Just multiply the two $D_6(x)$ generating functions and refactor them:
$$D_6(x)D6(x) = x^2 (1 + x)^2 (1 - x + x^2)^2 (1 + x + x^2)^2$$
Then multiply groups of factors so you get two polynomials with 6 terms, no negative no constant terms:
$$D_6(x)D_6(x)= (x+x^2+x^2+x^3+x^3+x^4)(x+x^3+x^4+x^5+x^6+x^8)$$
$$\Rightarrow \{1,2,2,3,3,4\}, \{1,3,4,5,6,8\}$$
While there may be some cute trick to this, I used (and would recommend) Mathematica or a similar CAS to expand and refactor polynomials.
The Mathematica process, by request (the process should work in any CAS, probably even W|A).
$$\textrm{factor}\left[(x+x^2+x^3+x^4+x^5+x^6)^2\right] = x^2(x+1)^2(x^2-x+1)^2(x^2+x+1)^2$$
What you want to do is multiply the factors to make $D_6^*(x), D_6^{**}(x)$ so that you have a six term polynomial without negative or constant terms.
The makesure that it has six terms (6 faces) we want $D_6^*(1) = D_6^{**}(1) = 6$. So consider the following at $x=1$:
$$x \mapsto 1$$
$$(x+1) \mapsto 2$$
$$(x^2-x+1) \mapsto 1$$
$$(x^2+x+1) \mapsto 3$$
So we need to give each of the polynomials one $(x^2+x+1)$ and one $(x+1)$ term so the product will be six when evaluated at one.
To remove the constant term, split the $x^2$ between the two polynomials.

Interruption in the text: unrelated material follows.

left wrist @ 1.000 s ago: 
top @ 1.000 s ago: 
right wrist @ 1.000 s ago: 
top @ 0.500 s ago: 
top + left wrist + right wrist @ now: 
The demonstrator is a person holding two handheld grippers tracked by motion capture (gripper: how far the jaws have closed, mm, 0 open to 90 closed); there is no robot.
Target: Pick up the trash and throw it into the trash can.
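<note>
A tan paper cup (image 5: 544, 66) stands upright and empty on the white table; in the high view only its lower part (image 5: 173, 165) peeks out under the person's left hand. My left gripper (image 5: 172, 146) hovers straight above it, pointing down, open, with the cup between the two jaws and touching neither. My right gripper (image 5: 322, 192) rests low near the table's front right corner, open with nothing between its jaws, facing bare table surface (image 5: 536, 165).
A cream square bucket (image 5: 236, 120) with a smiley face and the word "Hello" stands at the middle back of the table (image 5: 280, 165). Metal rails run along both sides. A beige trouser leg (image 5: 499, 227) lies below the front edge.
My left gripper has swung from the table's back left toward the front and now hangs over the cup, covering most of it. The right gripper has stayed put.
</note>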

These leave us with the following:
$$D_6^*(x) = x(x+1)(x^2+x+1)j(x), D_6^{**}(x) = x(x+1)(x^2+x+1)k(x)$$
Where $k(x)$ and $j(x)$ are some polynomials that we can create from the remaining factors. However, we have two copies of $(x^2-x+1)$ remaining, and if we set $k(x) = j(x)$, then we will simply have the original dice back, so both of them go to one of the nonstandard dice. WLOG, set $k(x) = 1$ and $j(x) = (x^2-x+1)^2$.
Our final result:
$$D_6^*(x) = x(x+1)(x^2+x+1)(x^2-x+1)^2, D_6^{**}(x) = x(x+1)(x^2+x+1)$$
Then in Mathematic:
$$\textrm{expand}\left[x(x+1)(x^2+x+1)(x^2-x+1)^2\right] = x+x^3+x^4+x^5+x^6+x^8$$
$$\textrm{expand}\left[x(x+1)(x^2+x+1)\right] = x+x^2+x^2+x^3+x^3+x^4$$
As before, the exponents are the sides of each die, so we just read those off.
Full disclosure: I didn't go through much of a process beyond distributing the $x$ to both of them the first time; the GF is short enough that I came up with that answer after trying a few combinations. For longer GFs, you'll need to do a similar analysis to add enough contraints to make it feasible to solve.